By teasing gamers with impressive trailer, Schell commented that this was the best way to increase sales while offering no demonstration of the game unless the consumer buys the full retail version – “The thing is, with no demo, you’ve gotta buy it if you want to try it.”

This is some interesting food for thought. This critic can say in all honesty, there has been many game demos which have turned me off from making the full retail investment while at the same time many demo’s have caused me to pre-order not just the games but the limited edition version.
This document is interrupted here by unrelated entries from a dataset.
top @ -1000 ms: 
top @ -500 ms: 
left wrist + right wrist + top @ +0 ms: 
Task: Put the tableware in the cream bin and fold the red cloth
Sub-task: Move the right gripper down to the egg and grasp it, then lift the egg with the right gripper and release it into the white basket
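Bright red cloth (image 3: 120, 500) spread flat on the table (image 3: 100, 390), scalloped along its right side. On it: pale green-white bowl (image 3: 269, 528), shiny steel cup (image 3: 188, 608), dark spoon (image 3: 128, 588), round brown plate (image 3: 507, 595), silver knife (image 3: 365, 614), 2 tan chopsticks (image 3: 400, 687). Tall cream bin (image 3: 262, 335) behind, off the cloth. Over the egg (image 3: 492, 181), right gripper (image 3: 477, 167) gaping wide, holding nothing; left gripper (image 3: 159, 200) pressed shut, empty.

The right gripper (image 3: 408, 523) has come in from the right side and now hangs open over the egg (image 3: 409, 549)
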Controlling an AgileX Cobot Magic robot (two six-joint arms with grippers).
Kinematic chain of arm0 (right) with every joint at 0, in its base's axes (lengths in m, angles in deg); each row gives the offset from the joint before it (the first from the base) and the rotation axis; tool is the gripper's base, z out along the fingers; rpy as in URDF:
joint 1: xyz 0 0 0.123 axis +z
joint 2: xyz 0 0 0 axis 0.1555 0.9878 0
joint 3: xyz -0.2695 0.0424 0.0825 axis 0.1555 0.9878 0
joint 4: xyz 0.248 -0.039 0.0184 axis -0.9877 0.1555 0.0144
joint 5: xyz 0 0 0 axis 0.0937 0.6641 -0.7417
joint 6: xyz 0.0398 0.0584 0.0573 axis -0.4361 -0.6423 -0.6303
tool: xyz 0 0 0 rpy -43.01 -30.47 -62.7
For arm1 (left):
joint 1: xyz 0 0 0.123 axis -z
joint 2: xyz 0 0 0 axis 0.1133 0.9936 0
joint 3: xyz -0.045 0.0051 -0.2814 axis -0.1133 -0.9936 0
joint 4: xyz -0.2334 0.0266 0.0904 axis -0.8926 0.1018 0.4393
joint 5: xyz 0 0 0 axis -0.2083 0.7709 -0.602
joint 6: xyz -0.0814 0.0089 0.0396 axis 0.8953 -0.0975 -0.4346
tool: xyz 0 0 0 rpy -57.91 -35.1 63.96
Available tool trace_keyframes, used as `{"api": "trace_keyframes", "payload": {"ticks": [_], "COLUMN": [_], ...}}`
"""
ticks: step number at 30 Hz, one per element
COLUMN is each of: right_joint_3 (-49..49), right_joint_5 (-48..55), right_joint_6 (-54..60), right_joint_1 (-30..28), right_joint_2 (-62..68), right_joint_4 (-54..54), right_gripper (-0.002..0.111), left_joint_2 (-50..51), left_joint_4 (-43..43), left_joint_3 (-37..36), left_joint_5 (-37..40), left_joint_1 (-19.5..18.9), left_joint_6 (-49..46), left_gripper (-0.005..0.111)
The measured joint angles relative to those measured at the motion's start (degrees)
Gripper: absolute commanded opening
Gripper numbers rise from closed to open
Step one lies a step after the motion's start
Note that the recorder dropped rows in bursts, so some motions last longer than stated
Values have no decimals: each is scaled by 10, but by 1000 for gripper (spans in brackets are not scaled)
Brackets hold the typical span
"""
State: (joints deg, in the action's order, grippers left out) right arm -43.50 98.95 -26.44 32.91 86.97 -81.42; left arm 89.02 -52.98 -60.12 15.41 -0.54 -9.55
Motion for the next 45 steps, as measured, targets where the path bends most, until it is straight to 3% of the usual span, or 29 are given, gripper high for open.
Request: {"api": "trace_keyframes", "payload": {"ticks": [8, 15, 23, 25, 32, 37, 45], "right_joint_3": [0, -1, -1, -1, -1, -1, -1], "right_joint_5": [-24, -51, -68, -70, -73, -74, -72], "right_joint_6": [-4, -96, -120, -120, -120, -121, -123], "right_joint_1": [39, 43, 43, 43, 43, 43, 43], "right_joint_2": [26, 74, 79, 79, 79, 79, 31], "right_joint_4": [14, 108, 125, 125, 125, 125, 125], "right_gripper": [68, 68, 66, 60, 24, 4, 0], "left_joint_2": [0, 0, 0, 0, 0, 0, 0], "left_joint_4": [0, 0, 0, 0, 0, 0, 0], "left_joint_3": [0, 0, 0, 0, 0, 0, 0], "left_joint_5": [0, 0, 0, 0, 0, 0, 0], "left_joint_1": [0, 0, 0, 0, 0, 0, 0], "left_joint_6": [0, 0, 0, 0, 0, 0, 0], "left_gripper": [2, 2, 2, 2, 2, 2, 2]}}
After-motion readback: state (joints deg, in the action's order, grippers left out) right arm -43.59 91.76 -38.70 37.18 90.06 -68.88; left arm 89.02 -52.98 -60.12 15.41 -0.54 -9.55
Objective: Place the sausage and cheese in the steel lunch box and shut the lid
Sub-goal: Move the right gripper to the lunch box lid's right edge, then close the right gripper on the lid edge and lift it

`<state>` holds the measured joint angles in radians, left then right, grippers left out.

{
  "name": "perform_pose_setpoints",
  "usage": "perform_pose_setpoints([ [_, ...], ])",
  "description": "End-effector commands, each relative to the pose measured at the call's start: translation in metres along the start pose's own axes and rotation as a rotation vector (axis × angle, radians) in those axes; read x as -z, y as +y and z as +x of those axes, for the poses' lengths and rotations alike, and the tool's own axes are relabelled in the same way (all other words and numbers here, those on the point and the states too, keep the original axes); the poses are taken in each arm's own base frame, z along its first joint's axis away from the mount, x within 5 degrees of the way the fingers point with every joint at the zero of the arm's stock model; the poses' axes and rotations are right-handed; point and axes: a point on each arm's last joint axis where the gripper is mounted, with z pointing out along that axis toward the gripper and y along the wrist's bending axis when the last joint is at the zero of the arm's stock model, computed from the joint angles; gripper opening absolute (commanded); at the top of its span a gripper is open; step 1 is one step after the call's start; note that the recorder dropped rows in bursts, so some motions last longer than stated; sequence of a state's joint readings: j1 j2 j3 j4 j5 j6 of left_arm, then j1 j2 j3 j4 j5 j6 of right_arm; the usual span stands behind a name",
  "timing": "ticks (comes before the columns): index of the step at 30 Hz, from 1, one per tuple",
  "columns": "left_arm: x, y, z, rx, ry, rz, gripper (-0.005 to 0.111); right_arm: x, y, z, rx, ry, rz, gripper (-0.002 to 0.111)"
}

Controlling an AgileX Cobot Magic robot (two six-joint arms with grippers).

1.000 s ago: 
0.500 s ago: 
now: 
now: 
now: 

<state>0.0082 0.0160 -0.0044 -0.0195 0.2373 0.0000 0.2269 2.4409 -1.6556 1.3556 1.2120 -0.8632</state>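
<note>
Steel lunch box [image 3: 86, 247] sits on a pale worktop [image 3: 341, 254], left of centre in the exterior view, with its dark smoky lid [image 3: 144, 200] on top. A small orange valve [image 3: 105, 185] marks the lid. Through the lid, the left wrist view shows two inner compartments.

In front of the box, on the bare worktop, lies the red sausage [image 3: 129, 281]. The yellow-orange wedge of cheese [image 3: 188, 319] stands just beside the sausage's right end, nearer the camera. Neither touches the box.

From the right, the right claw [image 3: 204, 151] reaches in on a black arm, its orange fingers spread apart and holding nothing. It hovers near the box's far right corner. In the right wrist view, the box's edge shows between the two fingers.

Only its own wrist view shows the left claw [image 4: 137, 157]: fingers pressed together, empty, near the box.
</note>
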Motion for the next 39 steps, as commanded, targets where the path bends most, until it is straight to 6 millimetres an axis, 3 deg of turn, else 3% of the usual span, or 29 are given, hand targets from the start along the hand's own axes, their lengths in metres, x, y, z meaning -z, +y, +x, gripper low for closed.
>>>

It is also fair to state that while many games offer great overall gameplay experiences however, the demo’s which have gone before these games unfortunately do these games more harm than good by offering demo’s which are oftentimes a poor representation of the overall quality of the game.

Do you think publishers should trash the demo approach for more eye-pleasing game trailers or should game demo’s better represent their overall parts?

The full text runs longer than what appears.